⚠️ [25] HI PAPA

Start from the beginning
                                    

Meyra tertegun mendengar Erlang bisa sedewasa itu, karena yang ia kenal Erlang orang yang periang dan suka bercanda, namun sekalinya serius, Erlang seperti orang yang berbeda.

"Iya. Gue mau ke perpus, kalo udah abis simpen aja kotaknya di meja gue,"

"Oke. Makasih, Mey. Masakan lo enak bener, rugi si Bara enggak makan," ucap Erlang dengan nada bercanda seperti biasa.

Meyra hanya menanggapinya dengan anggukan saja, setelah itu keluar kelas menuju ke perpustakaan, karena tahu pelajaran selanjutnya jamkos, Meyra memilih untuk menghabiskan waktu di perpustakaan, tempat nyaman untuk menyendiri, di sana banyak buku yang bisa ia baca untuk mengisi waktu luangnya.

Seperti dugaannya, perpustakaan sedang sepi.
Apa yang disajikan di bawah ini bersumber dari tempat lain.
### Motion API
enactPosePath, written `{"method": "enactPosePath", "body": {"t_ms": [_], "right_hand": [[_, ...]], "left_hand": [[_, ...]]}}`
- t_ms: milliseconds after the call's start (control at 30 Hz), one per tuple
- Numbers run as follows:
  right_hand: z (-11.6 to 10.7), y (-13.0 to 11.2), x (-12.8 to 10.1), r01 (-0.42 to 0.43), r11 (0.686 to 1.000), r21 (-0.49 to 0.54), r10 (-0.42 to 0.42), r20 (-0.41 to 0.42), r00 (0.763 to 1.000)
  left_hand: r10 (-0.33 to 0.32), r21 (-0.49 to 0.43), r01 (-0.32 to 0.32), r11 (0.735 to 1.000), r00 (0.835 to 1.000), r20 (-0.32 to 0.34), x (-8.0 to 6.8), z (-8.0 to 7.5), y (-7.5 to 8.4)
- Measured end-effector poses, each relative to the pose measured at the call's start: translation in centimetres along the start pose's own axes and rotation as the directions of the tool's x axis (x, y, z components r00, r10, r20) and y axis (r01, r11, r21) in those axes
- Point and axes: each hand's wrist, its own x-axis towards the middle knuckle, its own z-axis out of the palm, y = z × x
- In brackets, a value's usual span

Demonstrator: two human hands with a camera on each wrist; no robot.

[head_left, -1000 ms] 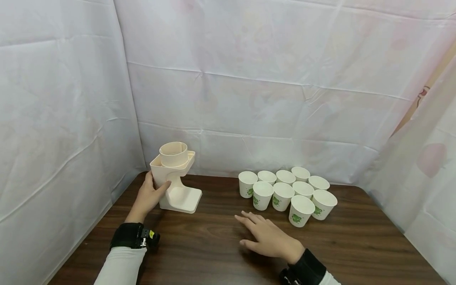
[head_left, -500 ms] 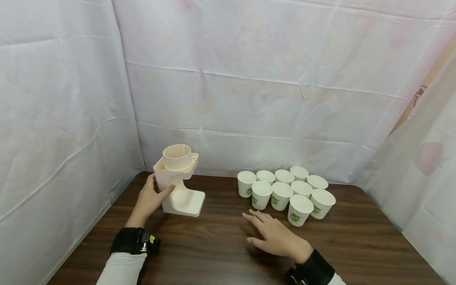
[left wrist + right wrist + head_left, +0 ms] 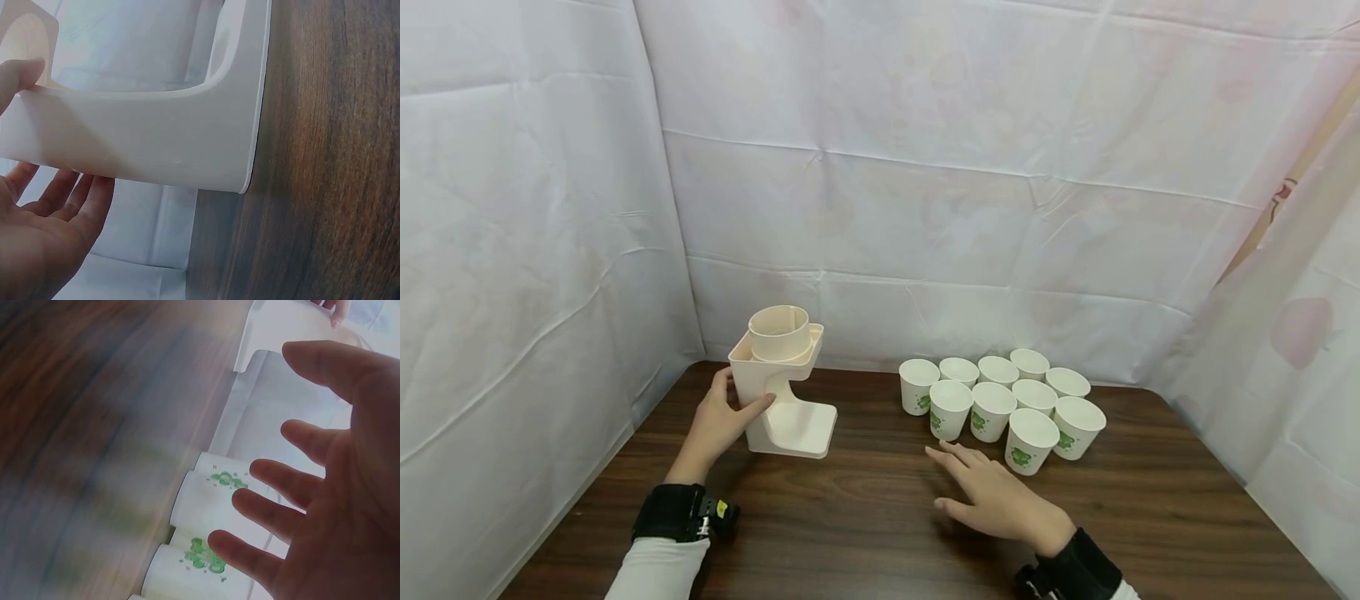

Meyra pergi ke rak buku novel remaja, memilih salah satu untuk ia baca. Tidak ada penjaga perpus di sana, mungkin Bu Isma yang biasa berjaga sedang beristirahat.

Meyra duduk di salah satu kursi yang biasa di pakai untuk mengambil buku di rak paling tinggi. Lembar demi lembar ia baca, Meyra hanyut dalam cerita tersebut. Gaya bahasa yang mudah dipahami membuat Meyra nyaman dan ingin membaca terus menerus. Sampai pada akhirnya, acara Meyra membaca terhenti mendengar langkah kaki yang melewati perpustakaan.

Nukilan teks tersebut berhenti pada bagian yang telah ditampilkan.